> **Problem description**
Your output should be the lines of the data that follow, reproduced exactly from the first through the line bearing "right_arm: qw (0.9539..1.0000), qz".

> **Records for the exercise**

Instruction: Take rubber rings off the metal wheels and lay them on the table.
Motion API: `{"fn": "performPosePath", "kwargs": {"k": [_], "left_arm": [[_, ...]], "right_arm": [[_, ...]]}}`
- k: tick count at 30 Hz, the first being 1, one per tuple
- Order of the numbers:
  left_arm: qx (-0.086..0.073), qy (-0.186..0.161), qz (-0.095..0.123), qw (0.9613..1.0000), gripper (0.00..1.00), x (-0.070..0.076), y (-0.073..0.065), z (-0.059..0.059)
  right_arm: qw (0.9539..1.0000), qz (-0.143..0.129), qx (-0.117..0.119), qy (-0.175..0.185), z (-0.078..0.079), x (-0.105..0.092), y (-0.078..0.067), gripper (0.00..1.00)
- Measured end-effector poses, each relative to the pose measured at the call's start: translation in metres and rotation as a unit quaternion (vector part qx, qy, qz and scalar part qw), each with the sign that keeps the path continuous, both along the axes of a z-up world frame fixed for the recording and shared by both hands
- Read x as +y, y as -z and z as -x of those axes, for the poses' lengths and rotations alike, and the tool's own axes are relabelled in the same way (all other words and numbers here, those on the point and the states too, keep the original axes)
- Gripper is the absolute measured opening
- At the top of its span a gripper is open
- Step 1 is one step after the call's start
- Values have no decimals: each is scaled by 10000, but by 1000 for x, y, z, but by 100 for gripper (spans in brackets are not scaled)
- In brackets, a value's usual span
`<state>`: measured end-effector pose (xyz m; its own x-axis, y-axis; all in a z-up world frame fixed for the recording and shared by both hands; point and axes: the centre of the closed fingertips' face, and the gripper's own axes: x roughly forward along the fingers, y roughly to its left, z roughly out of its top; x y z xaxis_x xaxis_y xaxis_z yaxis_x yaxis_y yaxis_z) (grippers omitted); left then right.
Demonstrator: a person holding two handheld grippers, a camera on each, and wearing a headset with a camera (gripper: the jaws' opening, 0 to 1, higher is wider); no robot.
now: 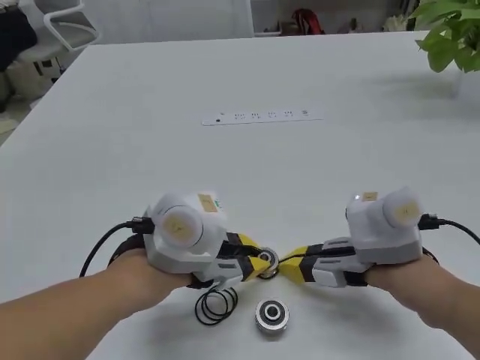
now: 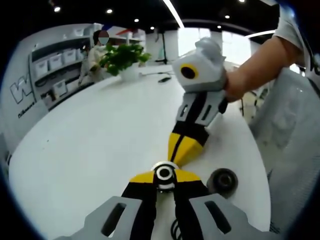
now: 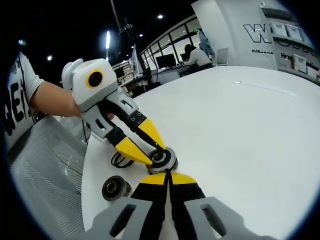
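My left gripper (image 1: 259, 264) is shut on a small metal wheel (image 1: 265, 260), held just above the white table (image 1: 247, 172). In the left gripper view its jaws (image 2: 165, 178) clamp the wheel (image 2: 164, 172) from both sides. My right gripper (image 1: 289, 260) meets it from the right with its jaws closed at the wheel's rim (image 3: 162, 159). A thin black rubber ring (image 1: 280, 259) runs from the wheel into the right gripper (image 3: 168, 175). A second wheel (image 1: 271, 315) lies on the table in front. Loose black rings (image 1: 216, 304) lie to its left.
A white power strip (image 1: 262, 116) lies mid-table. A potted plant (image 1: 450, 34) stands at the far right corner, and an office chair (image 1: 64, 26) is beyond the far left edge. The person's hands grip both tools near the table's front edge.
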<state>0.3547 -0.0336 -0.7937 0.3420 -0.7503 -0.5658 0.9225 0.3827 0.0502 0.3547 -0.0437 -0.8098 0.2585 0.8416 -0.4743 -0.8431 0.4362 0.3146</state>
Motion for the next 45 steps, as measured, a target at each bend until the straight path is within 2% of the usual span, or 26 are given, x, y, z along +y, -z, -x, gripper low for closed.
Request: {"fn": "performPosePath", "kwargs": {"k": [11,18,22,31,45], "left_arm": [[-40,4,-54,10000,12,0,0,-1],[-57,-32,-67,10000,12,0,0,0],[-64,-38,-86,9999,12,0,0,0],[-94,-64,-114,9999,12,0,0,0],[-106,-92,-144,9998,11,-1,0,0]], "right_arm": [[9987,-281,340,267,-1,-2,-3,0],[9949,-572,629,534,-3,-5,-7,0],[9930,-714,675,658,-6,-5,-12,0],[9914,-806,742,719,-6,-3,-15,0],[9912,-838,764,687,-3,0,-17,0]]}}
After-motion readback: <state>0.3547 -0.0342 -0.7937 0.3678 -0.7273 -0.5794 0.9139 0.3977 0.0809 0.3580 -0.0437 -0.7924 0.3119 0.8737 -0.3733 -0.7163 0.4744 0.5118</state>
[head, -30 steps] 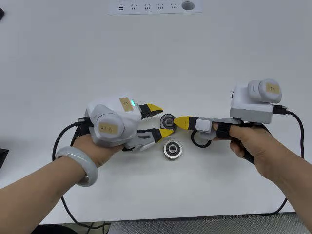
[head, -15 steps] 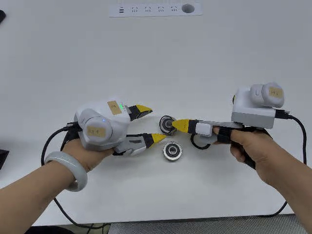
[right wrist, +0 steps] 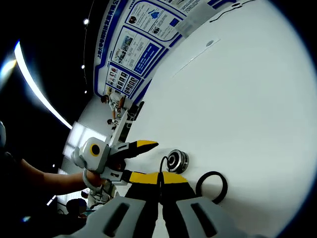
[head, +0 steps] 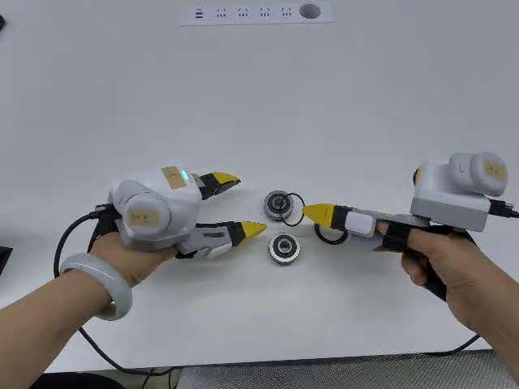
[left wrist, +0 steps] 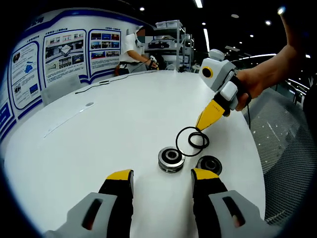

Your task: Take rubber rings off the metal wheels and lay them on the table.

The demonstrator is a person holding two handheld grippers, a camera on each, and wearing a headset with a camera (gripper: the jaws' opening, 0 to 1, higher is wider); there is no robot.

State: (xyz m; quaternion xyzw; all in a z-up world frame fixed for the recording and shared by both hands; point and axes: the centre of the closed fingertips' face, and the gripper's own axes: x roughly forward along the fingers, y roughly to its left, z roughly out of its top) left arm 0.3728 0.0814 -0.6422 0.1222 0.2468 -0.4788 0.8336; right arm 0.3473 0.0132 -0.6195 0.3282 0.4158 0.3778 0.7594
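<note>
Right of centre in the head view, the right claw (head: 315, 214) is clenched on a thin rubber ring (right wrist: 160, 179), which loops leftward from its yellow tips to just beside the upper metal wheel (head: 277, 203). A thicker rubber ring (head: 328, 236) lies flat on the white surface (head: 365, 105) just below that claw. At centre left the left claw (head: 237, 204) is released and grasps nothing, its tips pointing right at the upper wheel and the lower metal wheel (head: 284, 248), both near it.

A power strip (head: 256, 13) (white) lies far back — blue-edged wall posters (left wrist: 64, 52).
</note>
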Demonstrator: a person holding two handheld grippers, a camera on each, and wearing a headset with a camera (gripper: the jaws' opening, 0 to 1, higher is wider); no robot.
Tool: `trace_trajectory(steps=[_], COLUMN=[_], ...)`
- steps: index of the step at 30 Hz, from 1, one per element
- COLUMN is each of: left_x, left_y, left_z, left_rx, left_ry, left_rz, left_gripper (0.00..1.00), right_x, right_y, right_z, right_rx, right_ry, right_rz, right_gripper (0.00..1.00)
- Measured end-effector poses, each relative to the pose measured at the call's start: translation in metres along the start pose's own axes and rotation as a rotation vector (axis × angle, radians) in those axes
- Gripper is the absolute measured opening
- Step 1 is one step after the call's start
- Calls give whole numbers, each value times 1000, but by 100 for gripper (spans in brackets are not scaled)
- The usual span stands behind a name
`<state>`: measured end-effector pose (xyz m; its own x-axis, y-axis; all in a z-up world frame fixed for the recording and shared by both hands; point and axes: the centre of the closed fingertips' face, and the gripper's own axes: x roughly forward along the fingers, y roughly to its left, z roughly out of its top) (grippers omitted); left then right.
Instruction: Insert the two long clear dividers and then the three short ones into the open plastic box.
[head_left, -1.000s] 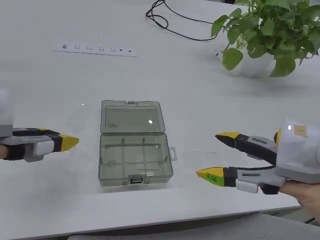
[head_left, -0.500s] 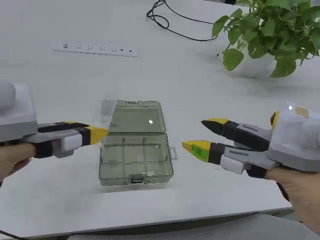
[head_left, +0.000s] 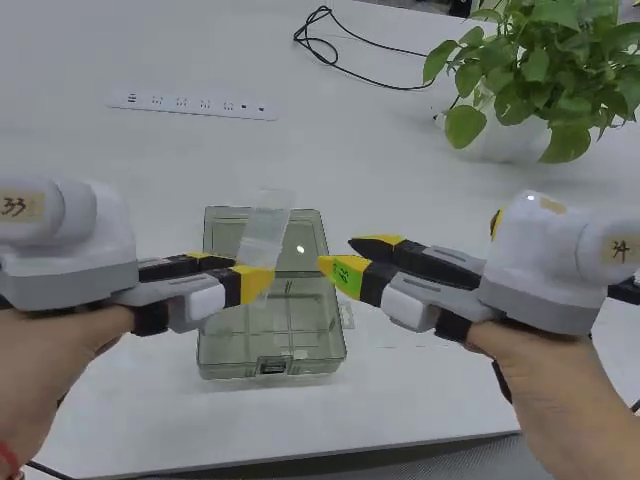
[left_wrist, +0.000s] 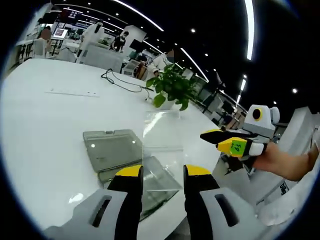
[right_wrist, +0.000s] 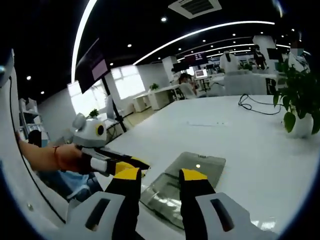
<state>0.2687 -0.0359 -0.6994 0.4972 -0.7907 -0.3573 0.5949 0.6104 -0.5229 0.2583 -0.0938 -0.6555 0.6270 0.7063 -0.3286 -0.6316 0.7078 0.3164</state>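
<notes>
clear divider (head_left: 262, 228) over open box (head_left: 226, 342)

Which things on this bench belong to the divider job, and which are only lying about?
For the job:
- open plastic box
- clear divider, held in the left gripper
- right gripper, jaws apart, holding nothing

Lying about:
- power strip
- black cable
- potted plant

We count one open plastic box (head_left: 212, 345), one clear divider (head_left: 262, 228), two grippers, the left gripper (head_left: 240, 272) and the right gripper (head_left: 354, 255), one power strip (head_left: 190, 103), one black cable (head_left: 350, 52) and one potted plant (head_left: 540, 60) on one table (head_left: 110, 190).
</notes>
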Motion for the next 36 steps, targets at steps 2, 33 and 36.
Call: trace_trajectory(steps=[2,33,36], left_x=[2,12,12], left_y=[-6,-26,-29], left_z=[0,0,0], left_rx=[14,131,128], left_ry=[1,10,10], left_rz=[-8,-44,-57], left_gripper=[30,24,28], right_x=[3,25,25], right_y=[0,2,2], right_z=[-2,-7,-8], right_rx=[6,226,216], right_ry=[6,7,14], right_rz=[-17,-47,-46], right_gripper=[29,7,7])
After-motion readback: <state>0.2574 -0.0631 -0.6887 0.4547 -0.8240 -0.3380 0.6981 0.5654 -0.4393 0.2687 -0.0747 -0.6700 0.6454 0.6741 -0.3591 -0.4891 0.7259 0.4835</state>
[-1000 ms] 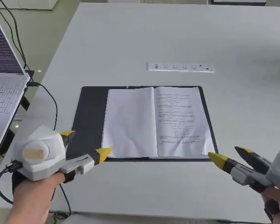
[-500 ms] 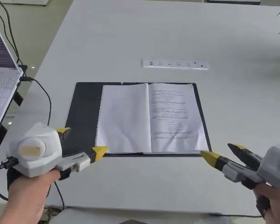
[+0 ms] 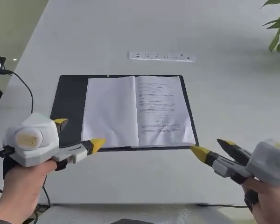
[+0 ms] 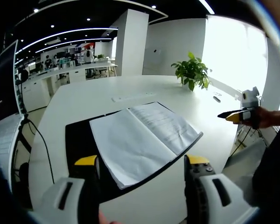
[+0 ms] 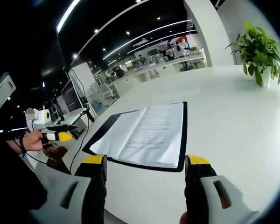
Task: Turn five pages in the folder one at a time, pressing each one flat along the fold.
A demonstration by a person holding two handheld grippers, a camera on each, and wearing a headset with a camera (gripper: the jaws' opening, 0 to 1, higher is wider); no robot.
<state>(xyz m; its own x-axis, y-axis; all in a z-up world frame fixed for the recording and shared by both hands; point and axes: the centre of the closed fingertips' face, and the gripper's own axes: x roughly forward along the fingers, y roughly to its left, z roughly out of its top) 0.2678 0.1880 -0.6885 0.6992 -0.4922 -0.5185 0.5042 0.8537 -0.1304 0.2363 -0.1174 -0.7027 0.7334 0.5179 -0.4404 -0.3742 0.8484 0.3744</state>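
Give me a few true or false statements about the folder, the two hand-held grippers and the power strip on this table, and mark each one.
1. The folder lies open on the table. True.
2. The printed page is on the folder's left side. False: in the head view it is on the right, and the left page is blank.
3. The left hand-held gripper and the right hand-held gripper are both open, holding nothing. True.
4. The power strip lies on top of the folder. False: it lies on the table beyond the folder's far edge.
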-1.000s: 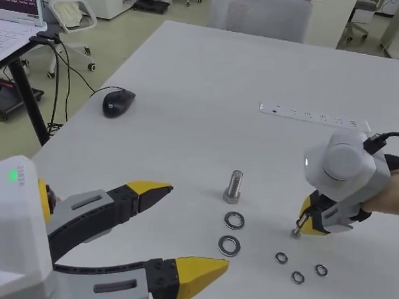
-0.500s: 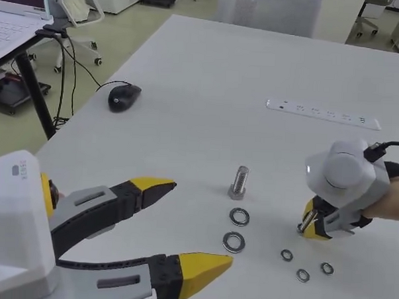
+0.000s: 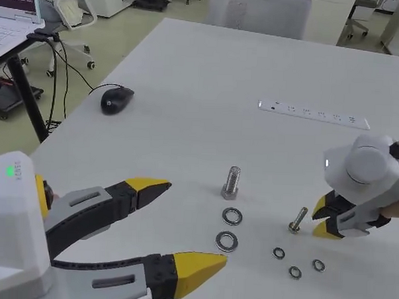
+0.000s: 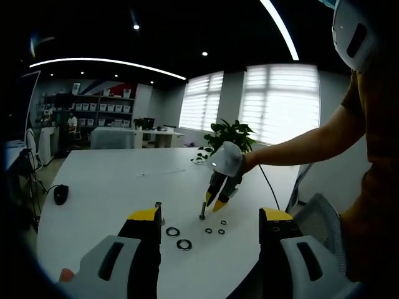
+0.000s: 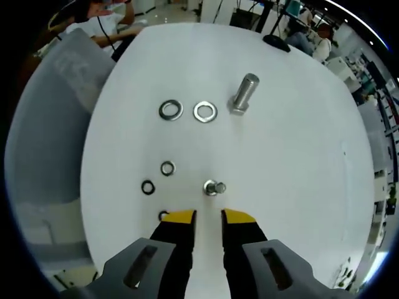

> **Final answer**
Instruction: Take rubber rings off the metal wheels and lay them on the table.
Motion API: `{"fn": "performPosePath", "kwargs": {"k": [_], "left_arm": [[_, ...]], "right_arm": [[_, ...]]}}`
- k: tick count at 30 Hz, the first being 1, one per tuple
- Order of the numbers:
  left_arm: qx (-0.086..0.073), qy (-0.186..0.161), qz (-0.095..0.123), qw (0.9613..1.0000), gripper (0.00..1.00), x (-0.070..0.076), y (-0.073..0.065), z (-0.059..0.059)
  right_arm: qw (0.9539..1.0000), qz (-0.143..0.129), qx (-0.117..0.119), qy (-0.175..0.185), z (-0.078..0.079), x (-0.105..0.092), y (-0.078..0.067), gripper (0.00..1.00)

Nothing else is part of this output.